[Vm-dev] RE: To FFI or not to FFI
Casimiro de Almeida Barreto
casimiro.barreto at gmail.com
Sun Oct 3 20:01:29 UTC 2010
Em 03-10-2010 12:50, Schwab,Wilhelm K escreveu:
> In saying that "port the vm and everything just works" you appear to be ignoring that the plugins have to be ported too. Whether one tweaks and debugs(!!) Smalltalk or C, there will be things to port and fix. I for one would much rather work out the details of a stubborn platform dependency in readily changed and debugged Smalltalk than C hidden away in the vm.
> Where I get worried is with an apparent general desire to do everything in Smalltalk when a shared library might be/is the answer.
Besides the need to port plugins, there's no literature easily available
for developing plugins. So, in many instances when people is not able to
write plugins or don't have time to do so, FFI comes just in hand.
Msier Cassou wrote some nice books on squeak/pharo... could enhance
adding a chapter on how to develop plugins (perhaps with help of VM people).
> Bert Freudenberg bert at freudenbergs.de
> Fri Oct 1 14:31:52 UTC 2010
> We are not talking about optional add-ons.

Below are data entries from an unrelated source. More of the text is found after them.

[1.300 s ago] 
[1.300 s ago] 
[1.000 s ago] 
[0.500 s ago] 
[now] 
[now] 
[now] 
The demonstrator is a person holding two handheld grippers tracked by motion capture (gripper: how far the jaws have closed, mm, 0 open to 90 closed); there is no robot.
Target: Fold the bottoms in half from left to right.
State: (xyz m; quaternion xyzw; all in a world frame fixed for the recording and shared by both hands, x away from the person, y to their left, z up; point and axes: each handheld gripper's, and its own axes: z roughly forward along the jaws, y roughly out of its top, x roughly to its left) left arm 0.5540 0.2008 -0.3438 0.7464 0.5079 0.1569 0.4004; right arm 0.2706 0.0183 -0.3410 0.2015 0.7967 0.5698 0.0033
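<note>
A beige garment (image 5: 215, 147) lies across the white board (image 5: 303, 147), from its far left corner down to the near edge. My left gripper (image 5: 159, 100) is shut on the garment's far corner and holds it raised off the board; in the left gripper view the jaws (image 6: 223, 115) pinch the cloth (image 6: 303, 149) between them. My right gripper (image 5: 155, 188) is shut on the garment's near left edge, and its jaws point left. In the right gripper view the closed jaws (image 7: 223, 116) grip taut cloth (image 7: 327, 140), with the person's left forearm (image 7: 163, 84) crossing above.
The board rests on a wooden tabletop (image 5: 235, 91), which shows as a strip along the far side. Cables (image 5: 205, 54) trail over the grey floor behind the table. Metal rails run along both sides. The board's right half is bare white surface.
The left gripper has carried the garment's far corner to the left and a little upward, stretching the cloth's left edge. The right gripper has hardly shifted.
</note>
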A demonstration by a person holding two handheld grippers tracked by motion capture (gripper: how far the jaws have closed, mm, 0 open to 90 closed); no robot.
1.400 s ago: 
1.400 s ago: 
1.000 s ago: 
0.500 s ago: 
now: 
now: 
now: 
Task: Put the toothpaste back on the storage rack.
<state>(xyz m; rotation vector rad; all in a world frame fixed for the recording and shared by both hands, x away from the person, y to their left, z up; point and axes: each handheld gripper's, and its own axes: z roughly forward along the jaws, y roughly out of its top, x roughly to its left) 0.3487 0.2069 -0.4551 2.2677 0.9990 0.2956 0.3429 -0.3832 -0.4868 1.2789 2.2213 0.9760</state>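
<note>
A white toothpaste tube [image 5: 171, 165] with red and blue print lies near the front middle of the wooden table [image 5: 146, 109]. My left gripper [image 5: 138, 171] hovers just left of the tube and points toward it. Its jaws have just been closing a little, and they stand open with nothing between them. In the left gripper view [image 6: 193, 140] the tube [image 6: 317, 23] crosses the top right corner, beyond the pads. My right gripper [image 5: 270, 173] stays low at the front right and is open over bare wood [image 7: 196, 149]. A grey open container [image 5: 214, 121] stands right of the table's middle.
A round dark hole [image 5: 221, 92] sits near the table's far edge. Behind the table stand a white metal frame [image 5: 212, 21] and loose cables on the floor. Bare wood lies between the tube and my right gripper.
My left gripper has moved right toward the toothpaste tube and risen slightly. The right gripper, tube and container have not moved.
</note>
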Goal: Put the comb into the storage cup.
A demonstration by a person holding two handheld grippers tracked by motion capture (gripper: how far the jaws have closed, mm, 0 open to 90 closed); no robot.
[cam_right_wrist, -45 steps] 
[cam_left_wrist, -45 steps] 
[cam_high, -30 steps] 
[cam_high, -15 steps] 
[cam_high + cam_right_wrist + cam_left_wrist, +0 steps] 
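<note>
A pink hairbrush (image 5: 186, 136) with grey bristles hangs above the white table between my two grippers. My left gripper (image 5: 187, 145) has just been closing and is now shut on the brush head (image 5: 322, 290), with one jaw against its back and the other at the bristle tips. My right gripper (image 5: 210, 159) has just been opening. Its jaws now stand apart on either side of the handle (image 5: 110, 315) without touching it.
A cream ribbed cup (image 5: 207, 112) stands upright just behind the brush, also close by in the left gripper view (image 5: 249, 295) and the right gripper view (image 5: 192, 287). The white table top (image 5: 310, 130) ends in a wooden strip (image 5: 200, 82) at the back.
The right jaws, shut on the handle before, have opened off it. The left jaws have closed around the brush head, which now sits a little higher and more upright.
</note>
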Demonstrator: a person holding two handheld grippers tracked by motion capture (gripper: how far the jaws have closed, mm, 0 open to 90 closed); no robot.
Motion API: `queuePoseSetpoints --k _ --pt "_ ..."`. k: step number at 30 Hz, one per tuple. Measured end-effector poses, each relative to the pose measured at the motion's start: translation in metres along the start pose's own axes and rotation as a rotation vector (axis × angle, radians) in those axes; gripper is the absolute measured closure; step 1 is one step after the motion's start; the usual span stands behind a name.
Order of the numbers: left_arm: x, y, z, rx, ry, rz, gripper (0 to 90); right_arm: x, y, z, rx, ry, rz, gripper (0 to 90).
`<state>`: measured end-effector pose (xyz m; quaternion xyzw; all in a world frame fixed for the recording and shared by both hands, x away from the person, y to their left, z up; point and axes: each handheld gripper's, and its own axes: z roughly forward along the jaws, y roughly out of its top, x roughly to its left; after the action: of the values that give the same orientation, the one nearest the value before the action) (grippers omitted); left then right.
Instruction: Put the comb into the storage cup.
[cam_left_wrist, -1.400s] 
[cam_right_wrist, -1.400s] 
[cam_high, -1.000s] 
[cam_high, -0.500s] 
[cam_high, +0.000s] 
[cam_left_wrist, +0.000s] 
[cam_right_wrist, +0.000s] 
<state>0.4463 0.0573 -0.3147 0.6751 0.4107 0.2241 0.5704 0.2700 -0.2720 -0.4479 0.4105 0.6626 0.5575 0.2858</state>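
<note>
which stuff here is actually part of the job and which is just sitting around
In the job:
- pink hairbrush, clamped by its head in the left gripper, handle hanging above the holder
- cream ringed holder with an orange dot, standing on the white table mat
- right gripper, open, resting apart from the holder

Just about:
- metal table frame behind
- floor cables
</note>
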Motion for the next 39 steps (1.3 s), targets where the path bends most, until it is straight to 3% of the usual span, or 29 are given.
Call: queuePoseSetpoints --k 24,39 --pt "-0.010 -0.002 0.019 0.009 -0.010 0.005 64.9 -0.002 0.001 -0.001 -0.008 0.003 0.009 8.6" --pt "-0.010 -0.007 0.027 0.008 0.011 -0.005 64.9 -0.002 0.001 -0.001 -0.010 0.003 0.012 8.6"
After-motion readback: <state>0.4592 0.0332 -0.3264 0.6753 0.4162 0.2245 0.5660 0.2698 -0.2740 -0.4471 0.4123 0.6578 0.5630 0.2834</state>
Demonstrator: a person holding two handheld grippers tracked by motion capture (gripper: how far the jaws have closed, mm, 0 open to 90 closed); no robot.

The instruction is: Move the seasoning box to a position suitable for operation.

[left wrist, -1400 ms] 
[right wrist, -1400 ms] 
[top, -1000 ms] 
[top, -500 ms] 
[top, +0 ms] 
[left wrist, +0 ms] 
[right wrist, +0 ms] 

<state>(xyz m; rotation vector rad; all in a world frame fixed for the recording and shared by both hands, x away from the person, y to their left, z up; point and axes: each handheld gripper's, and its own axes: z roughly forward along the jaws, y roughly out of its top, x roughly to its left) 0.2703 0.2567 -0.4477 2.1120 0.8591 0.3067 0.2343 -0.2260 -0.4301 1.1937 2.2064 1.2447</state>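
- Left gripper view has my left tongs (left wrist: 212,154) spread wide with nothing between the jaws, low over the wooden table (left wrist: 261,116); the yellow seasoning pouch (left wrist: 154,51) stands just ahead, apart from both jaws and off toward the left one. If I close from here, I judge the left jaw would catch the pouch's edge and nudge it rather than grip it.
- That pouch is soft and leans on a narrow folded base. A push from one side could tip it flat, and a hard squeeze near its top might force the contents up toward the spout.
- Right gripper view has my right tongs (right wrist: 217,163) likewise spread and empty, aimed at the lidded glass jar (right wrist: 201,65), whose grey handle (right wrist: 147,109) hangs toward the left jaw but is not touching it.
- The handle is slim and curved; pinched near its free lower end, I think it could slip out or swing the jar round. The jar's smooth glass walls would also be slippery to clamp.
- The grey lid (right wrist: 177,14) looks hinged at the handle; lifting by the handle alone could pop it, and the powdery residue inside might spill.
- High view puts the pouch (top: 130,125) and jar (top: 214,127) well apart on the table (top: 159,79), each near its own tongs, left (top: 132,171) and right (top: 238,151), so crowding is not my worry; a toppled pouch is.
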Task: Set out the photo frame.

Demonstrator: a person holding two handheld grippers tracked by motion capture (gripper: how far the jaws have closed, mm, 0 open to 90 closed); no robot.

For that, yes, FFI is the quick-and-dirty solution, go ahead and have fun wrapping every library on the planet.
> What I am objecting to is the zealous quest to move core functionality out of proper plugins to the image, be it using FFI or Alien or any other generic callout mechanism.
> Being able to take an image and run it anywhere without having to worry about the platform is a Good Thing. Once John ported the Squeak VM to iOS, Etoys *just worked*. That's the power our VM abstraction gives us.
> Also, the whole Squeak sandbox security model depends on the VM being able to prevent code in the image to do damage. There is no way to do that if you let the image use FFI. Do you want my Etoys project to wipe out your hard disk? I didn't think so.
> There is another benefit to plugins that encapsulate platform capabilities: Once the interface has been written, you only need to know C, not so much Smalltalk, to port it to another platform. If the primitive interface has been well-designed this is much easier than doing it in Smalltalk. Plus, it is much simpler to get help from platform experts if they can see the C code.